Here the compositional study of zinc oxide pigments used in early 20th century artists’ tube paints and enamel paints is described. The motivation for this work is twofold: firstly, the capability of mapping metal impurities within pigment particles might prove helpful in distinguishing different manufacturing routes and providing an increased understanding of their chemical reactivity. Secondly, recent interest in the different range of luminescence properties of various zinc-based white pigments [14, 15], and the extensive knowledge-base on the effects of metal impurities, particle size and shape on the photoluminescence of ZnO nanoparticles  suggest that achieving spatial correlation of impurities with ZnO nanoparticles of different origins and productions may be extremely useful to better understand the observed modifications to the electronic structure of this wide band semiconductor.
1.1 Pablo Picasso and Ripolin paints
Although known since the previous century, white paints based on zinc oxide became commercially significant only in the mid-19th century, when formulations with good hiding power in oil and acceptable drying times due to the addition of suitable driers were achieved . France was an early adopter of zinc white for house paints because of toxicity concerns with lead white (basic lead carbonate, or hydrocerussite, 2PbCO3⋅Pb(OH)2), and the need for paint coatings that would not darken when exposed to the polluted atmospheres of the times, which were rich in sulphurous gases.

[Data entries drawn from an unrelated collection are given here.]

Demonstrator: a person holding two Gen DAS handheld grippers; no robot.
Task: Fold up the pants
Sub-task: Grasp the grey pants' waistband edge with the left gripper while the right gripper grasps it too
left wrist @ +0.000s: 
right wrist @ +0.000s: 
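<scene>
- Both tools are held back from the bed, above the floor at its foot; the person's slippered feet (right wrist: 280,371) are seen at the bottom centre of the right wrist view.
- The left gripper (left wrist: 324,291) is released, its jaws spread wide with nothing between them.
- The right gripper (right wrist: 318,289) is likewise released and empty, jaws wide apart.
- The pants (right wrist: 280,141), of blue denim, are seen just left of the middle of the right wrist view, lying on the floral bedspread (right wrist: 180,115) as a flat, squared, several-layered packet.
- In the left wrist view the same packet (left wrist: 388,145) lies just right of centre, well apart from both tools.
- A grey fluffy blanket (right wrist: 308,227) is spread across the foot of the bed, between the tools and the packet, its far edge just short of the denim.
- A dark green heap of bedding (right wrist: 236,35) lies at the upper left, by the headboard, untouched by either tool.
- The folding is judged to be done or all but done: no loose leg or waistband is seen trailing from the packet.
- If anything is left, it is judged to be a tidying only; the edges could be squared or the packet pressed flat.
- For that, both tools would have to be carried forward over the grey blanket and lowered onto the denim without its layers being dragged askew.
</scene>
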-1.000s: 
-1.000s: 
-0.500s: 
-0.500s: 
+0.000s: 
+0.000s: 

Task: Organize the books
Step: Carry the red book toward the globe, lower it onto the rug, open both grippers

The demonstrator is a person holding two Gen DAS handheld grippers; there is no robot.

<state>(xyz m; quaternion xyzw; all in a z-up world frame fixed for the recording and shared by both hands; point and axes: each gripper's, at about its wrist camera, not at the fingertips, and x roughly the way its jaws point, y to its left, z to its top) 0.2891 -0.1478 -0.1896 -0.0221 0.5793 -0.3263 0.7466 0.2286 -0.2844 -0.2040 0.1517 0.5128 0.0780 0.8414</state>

Legislation dating back to at least 1909 banned the use of lead white in France for certain applications . Messrs. Leclaire & Co of Paris have been traditionally credited with discovering zinc paint . One of the first commercial companies to manufacture high-quality zinc-oxide enamel paints on a large scale was the Ripolin company, established in 1897 at the outskirts of Paris through the merger of a Dutch enterprise and the French firm Lefranc, the renowned manufacturer of artists’ materials . Ripolin paints quickly rose to remarkable fame and held a stable market dominance position for several decades, leading to the frequent use of “ripolin” as synonymous term with enamel paints in general.
One of the early adopters of this household enamel paint for artistic uses was Pablo Picasso (1881–1973), quickly followed by many other avant-garde artists of his time . Picasso’s painting practices marked a radical departure from those of his predecessors because of his pioneering introduction of industrial, commonplace materials into the fine art studio. Ripolin provided quick drying paints that rendered brushless, glossy, enamel-like surfaces in a range of bright colors, with good covering power, effects that were difficult to achieve with artists’ paint tubes. Picasso used Ripolin paints starting as early as 1912 and continued their use throughout his long and productive career, alongside other brands of house paints and artists’ paints [21, 22].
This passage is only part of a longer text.